# beading: 4 wks since last coat of p21s



## p1tse (Sep 20, 2004)

beading: 4 weeks since last coat of p21s

also not been cleaned for 2 weeks now, and last time it had a quick snow foam (following the other thread it doesn't seem to have taken the wax of mine)


----------



## Hark (Aug 23, 2007)

Thats pretty good mate dont think mine is that tight after 4 weeks.

(Sounds dodgy but you know what I mean ) lol


----------



## p1tse (Sep 20, 2004)

Hark said:


> Thats pretty good mate dont think mine is that tight after 4 weeks.
> 
> (Sounds dodgy but you know what I mean ) lol


 :lol:

with the early rain and drizzel, it wasn't as tight, but the afternoon with a small shower, it did make that beading.

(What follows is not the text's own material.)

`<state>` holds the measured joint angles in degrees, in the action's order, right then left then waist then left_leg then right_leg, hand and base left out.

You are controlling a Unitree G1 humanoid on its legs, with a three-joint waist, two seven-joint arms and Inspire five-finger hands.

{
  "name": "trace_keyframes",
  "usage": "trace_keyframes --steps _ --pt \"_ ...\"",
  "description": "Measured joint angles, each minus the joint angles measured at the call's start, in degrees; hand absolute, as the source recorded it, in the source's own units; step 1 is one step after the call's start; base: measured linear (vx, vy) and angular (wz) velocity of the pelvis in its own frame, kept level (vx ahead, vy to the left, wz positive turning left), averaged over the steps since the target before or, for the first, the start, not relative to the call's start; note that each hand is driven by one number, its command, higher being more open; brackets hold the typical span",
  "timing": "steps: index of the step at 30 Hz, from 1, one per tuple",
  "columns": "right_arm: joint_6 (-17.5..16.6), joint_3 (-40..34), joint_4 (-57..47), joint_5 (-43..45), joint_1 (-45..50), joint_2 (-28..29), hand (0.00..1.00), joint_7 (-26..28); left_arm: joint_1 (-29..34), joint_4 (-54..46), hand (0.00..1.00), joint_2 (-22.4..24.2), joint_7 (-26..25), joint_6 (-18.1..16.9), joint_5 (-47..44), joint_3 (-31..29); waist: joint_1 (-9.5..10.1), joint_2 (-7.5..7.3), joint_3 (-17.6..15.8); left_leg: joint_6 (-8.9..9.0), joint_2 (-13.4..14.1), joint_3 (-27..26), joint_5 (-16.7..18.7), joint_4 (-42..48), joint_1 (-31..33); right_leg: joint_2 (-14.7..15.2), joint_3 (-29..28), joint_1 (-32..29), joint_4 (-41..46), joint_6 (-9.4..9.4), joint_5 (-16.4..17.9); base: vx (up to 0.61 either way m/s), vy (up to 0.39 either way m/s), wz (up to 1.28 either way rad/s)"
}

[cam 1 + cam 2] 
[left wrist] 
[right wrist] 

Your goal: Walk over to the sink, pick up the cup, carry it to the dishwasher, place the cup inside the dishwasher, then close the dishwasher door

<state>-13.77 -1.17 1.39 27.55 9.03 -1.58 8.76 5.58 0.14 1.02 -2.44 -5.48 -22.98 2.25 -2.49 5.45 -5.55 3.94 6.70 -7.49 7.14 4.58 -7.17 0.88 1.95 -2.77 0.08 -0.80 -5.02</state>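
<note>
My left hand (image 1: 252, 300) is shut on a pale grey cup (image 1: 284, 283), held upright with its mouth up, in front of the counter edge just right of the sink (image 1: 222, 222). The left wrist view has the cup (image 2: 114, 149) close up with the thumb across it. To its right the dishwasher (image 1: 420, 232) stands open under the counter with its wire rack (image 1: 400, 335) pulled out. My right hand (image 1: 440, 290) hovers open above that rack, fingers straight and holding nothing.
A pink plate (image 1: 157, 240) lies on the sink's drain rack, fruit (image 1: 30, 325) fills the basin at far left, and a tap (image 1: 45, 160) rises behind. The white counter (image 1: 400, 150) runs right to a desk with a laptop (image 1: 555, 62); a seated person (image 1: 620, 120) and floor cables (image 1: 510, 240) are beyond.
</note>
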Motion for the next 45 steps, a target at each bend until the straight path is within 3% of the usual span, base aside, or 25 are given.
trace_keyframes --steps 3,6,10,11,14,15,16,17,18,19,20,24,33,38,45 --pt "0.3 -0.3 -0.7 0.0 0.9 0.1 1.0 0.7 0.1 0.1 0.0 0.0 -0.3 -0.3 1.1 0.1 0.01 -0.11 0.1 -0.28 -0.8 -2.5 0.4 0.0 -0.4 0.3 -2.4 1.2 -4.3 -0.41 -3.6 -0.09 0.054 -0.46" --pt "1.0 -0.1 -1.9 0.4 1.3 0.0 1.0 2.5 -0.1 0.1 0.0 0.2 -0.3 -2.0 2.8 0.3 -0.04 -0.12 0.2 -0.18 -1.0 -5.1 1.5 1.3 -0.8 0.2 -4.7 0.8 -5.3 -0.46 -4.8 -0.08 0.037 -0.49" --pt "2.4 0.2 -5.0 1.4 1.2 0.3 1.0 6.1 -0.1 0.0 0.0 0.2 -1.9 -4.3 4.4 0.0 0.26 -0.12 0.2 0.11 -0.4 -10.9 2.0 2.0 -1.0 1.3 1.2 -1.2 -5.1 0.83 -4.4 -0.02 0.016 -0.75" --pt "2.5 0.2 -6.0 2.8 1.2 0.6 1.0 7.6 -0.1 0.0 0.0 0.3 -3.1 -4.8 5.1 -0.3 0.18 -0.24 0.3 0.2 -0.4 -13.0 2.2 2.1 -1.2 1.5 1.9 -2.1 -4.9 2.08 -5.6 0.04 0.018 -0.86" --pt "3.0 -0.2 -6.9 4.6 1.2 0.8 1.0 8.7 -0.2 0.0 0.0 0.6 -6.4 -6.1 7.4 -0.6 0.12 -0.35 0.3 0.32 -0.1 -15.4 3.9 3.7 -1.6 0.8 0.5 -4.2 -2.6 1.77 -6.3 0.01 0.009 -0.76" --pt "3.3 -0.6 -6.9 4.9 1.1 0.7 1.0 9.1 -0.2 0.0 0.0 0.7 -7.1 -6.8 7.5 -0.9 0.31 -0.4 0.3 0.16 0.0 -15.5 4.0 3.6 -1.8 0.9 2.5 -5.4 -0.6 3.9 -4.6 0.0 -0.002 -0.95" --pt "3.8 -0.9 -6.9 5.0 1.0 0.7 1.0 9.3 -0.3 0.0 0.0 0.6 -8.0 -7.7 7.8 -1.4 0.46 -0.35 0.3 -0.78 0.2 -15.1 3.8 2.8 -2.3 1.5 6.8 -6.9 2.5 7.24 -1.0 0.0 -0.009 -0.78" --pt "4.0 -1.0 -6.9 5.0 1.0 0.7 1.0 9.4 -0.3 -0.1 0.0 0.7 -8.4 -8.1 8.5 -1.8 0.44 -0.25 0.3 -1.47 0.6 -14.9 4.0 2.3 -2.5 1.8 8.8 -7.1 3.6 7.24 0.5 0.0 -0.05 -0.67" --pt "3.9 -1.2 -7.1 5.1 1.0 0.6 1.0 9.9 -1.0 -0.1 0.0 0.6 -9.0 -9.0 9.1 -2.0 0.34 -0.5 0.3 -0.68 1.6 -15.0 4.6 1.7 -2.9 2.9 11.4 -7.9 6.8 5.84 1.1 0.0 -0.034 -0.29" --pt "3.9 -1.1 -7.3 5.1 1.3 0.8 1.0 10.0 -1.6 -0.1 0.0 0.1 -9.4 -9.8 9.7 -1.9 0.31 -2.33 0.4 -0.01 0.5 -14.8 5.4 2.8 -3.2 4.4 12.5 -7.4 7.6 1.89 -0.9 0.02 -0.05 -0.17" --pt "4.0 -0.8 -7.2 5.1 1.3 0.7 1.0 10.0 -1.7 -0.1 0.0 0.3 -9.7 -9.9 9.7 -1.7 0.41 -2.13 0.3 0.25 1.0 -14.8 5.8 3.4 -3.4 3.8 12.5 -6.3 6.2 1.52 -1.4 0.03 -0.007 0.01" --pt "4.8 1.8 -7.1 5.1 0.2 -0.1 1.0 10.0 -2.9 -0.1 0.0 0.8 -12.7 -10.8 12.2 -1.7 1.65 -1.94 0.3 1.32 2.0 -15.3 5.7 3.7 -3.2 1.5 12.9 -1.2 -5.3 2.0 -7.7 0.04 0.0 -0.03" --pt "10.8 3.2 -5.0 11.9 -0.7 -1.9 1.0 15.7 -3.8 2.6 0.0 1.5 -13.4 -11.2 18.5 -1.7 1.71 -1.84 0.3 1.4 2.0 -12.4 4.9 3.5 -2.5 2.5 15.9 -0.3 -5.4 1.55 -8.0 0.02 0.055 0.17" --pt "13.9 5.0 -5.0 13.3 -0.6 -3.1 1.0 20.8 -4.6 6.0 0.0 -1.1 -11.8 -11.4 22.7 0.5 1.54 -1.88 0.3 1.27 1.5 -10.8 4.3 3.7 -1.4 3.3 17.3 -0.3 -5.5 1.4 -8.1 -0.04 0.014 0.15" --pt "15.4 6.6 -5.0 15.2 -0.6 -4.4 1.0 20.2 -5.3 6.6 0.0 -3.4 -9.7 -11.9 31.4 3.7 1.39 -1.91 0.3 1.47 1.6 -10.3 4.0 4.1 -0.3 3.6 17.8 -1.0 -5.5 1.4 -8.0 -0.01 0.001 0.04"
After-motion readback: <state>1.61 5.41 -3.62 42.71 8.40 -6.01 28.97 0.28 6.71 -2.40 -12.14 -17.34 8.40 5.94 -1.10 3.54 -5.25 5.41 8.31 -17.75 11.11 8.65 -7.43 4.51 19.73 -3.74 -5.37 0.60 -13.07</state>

do you use p21s too? although i don't see it for sale at many places anymore. in a similar tub it looks like r222


----------



## mattyR (Sep 14, 2006)

p1tse said:


> Hark said:
> 
> 
> > Thats pretty good mate dont think mine is that tight after 4 weeks.
> ...


P21's has been rebranded as R222....something to do with a copyright I think

Matt


----------



## p1tse (Sep 20, 2004)

ah i see, thanks.

also read before p21s wax was very similar to a harley wax


----------